2) Viel zu lange habe ich mich meinem Partner und seinen Wünschen angepasst. Jetzt bin ich mal dran, denke ich, während ich meiner besten Freundin meinen Willen aufzwinge. Denn in dem Bedürfnis, für mich gut zu sorgen, verliere ich nämlich auch meine Kompromissbereitschaft. Ich will unbedingt ins Kino, während sie lieber ins Theater möchte. Das lehne ich kategorisch ab. Alternativ in ein Konzert zu gehen lehne ich ebenfalls ab. Auch das ist Egoismus, da ich meine Selbstfürsorge auf Kosten meiner Freundin durchsetzen will.
Mich selbst wichtig nehmen, würde ich dann, wenn wir seit Jahren ins Theater gingen, und ich nun merke, dass ich gern mal ins Kino gehen würde, und das äußere. Dann sorge ich für mich.
Selbstfürsorge, bzw. die eigene Wichtigkeit endet genau dort, wo auch die persönliche Freiheit endet, nämlich an den Grenzen anderer. Andernfalls wären wir, konsequent zu Ende gedacht, eine Gesellschaft von Egoisten, denn natürlich hat jeder Mensch das Recht auf die eigene Wichtigkeit und die damit verbundene Selbstfürsorge.

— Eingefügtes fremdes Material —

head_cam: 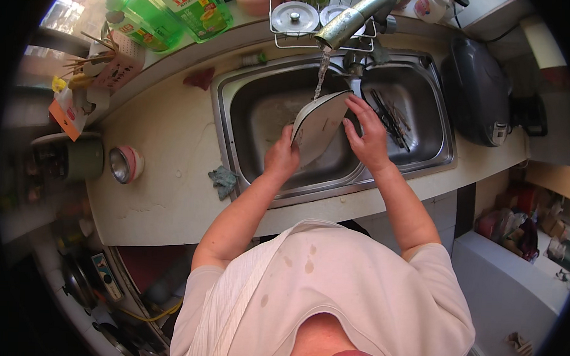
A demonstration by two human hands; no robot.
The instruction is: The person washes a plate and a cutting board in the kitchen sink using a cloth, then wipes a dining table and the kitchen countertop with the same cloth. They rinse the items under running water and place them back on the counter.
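Note:
A pale dish with a dark rim (322, 125) is tilted on edge over the left basin of a stainless steel double sink (257, 90). My left hand (282, 154) grips its left side. At the opposite side, my right hand (369, 134) has its fingertips at the rim, thumb and fingers apart. Water (322, 73) runs from a metal faucet spout (349, 27) onto the dish's upper edge. The dish's other face is turned away from view. In the right basin lie several chopsticks (393, 118), some dark and some light.
A green cloth (223, 181) lies at the sink's left edge, and a pink-and-metal bowl (125, 164) stands farther left. Behind are green detergent bottles (196, 15) and a wire rack (275, 39) with metal lids. A dark appliance (476, 90) stands right of the sink.

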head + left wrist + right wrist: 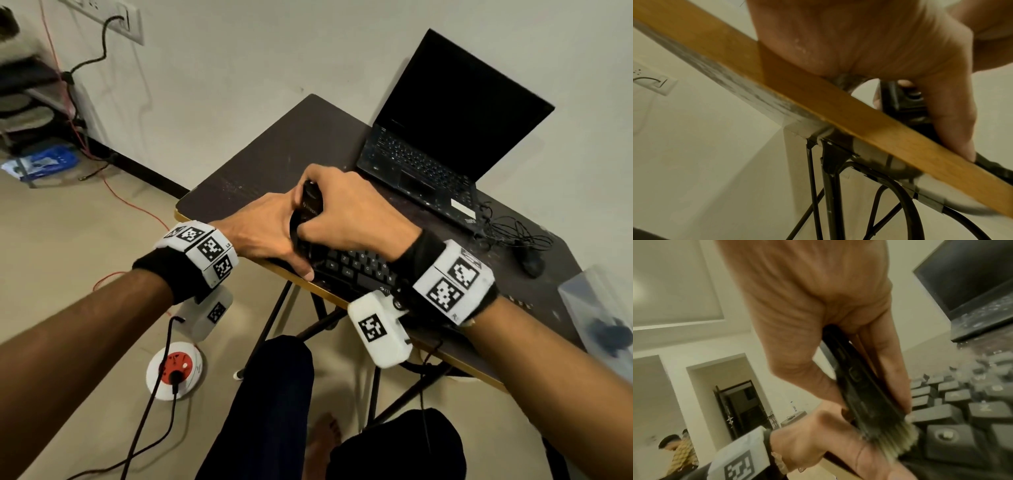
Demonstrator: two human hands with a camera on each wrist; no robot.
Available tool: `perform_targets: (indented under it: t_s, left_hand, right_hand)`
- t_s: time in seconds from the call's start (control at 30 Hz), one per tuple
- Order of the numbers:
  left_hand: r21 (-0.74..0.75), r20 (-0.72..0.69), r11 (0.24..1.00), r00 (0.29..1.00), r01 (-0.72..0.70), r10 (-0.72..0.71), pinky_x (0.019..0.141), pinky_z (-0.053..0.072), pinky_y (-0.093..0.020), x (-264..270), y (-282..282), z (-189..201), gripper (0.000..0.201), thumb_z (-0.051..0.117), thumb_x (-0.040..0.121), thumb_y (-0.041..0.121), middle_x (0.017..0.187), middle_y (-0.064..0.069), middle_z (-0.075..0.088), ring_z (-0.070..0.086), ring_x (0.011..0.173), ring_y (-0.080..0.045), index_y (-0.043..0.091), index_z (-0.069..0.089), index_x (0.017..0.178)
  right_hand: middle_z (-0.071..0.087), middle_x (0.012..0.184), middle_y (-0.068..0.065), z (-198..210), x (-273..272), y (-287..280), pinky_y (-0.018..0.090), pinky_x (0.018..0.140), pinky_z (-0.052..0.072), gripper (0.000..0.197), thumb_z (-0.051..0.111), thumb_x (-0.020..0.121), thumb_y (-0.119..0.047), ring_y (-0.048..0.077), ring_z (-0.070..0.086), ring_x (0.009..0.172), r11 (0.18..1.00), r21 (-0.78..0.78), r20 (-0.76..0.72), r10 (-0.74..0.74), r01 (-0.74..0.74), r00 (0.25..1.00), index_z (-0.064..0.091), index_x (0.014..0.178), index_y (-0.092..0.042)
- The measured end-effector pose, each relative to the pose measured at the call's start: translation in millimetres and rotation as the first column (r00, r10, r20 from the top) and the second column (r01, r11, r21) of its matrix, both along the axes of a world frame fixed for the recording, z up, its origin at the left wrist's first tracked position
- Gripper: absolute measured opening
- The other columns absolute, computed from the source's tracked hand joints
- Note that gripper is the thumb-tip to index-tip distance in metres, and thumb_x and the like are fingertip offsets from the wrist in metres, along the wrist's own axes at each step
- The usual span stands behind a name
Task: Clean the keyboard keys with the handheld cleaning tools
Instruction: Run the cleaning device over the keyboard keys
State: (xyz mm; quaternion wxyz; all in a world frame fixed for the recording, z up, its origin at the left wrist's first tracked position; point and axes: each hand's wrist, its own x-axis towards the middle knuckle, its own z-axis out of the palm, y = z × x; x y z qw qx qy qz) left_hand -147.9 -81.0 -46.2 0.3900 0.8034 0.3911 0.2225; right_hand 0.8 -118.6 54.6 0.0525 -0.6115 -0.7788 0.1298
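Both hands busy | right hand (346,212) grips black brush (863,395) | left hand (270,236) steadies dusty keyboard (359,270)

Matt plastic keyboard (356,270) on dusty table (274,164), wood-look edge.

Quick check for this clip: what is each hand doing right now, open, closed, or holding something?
Left hand: rests on the keyboard at its left end; whether it grips cannot be told.
Right hand: grips the black brush, bristles on the keys.
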Motion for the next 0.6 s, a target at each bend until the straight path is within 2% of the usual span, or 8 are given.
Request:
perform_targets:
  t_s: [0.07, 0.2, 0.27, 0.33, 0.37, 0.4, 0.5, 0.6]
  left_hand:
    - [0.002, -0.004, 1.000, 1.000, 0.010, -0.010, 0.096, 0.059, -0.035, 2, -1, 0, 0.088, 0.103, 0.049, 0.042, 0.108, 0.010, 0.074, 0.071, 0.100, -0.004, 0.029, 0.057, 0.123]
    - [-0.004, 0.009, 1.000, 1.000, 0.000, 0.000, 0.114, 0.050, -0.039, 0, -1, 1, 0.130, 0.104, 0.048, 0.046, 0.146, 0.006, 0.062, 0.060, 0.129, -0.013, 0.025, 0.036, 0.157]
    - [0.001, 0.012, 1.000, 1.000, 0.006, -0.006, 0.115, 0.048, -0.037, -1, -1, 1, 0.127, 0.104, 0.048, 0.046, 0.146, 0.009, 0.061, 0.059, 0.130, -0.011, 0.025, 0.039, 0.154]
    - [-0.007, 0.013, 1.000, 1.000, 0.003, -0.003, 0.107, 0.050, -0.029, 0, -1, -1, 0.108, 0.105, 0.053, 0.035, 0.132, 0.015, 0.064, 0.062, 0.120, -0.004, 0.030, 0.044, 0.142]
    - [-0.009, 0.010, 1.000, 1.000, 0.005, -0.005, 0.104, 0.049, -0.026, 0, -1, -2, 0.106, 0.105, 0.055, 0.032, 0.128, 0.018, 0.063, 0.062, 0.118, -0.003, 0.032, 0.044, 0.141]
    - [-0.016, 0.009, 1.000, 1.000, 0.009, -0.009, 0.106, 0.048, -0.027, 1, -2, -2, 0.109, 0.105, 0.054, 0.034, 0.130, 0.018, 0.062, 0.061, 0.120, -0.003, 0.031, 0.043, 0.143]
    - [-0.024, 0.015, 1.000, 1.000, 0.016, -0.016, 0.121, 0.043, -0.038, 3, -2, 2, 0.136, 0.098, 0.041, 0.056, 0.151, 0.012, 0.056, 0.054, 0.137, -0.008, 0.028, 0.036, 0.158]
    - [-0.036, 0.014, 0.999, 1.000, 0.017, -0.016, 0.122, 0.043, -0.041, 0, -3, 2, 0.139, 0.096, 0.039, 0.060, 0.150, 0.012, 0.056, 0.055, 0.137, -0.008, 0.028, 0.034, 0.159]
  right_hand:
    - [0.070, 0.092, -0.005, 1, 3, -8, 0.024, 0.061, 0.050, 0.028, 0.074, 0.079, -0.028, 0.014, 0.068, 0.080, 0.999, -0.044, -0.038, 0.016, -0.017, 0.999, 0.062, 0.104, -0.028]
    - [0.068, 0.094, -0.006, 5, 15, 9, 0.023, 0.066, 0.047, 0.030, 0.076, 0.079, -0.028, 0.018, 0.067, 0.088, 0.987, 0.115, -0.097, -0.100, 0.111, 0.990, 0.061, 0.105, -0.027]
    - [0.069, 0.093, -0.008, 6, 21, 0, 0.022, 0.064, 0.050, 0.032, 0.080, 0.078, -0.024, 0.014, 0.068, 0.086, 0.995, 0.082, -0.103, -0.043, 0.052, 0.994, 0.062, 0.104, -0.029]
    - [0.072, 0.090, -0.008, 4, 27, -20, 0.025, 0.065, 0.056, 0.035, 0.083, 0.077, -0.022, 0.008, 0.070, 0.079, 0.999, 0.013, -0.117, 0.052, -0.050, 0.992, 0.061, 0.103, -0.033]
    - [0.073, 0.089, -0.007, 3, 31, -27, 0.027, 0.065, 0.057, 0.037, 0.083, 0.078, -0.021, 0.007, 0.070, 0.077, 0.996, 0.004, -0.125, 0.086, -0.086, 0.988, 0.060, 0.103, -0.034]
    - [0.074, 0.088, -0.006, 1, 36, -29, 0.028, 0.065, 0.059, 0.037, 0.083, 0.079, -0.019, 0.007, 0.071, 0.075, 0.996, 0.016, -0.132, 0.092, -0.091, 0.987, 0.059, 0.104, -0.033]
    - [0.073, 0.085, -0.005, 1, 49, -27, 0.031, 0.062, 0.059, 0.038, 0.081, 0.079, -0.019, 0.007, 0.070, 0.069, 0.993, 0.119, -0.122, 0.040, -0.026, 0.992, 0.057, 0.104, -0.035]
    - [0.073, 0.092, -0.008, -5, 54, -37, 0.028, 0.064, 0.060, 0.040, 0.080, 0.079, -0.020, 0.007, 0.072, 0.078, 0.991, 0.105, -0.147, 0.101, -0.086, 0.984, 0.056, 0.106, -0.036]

Missverstanden wird häufig allerdings auch die gesunde Selbstliebe mit der ihr zuteil werdenden Fürsorge. Diese wird ebenfalls häufig fälschlicherweise als Egoismus bezeichnet, was, wie bereits oben erwähnt, durch gesellschaftliche Normen geprägt ist.
Aus psychologischer Sicht gesehen, ist die Selbstfürsorge, jedoch positiv und begleitet von Selbstbewusstsein, keinesfalls Egoismus, sondern ein wirklich wichtiger Teil der Persönlichkeitsentwicklung.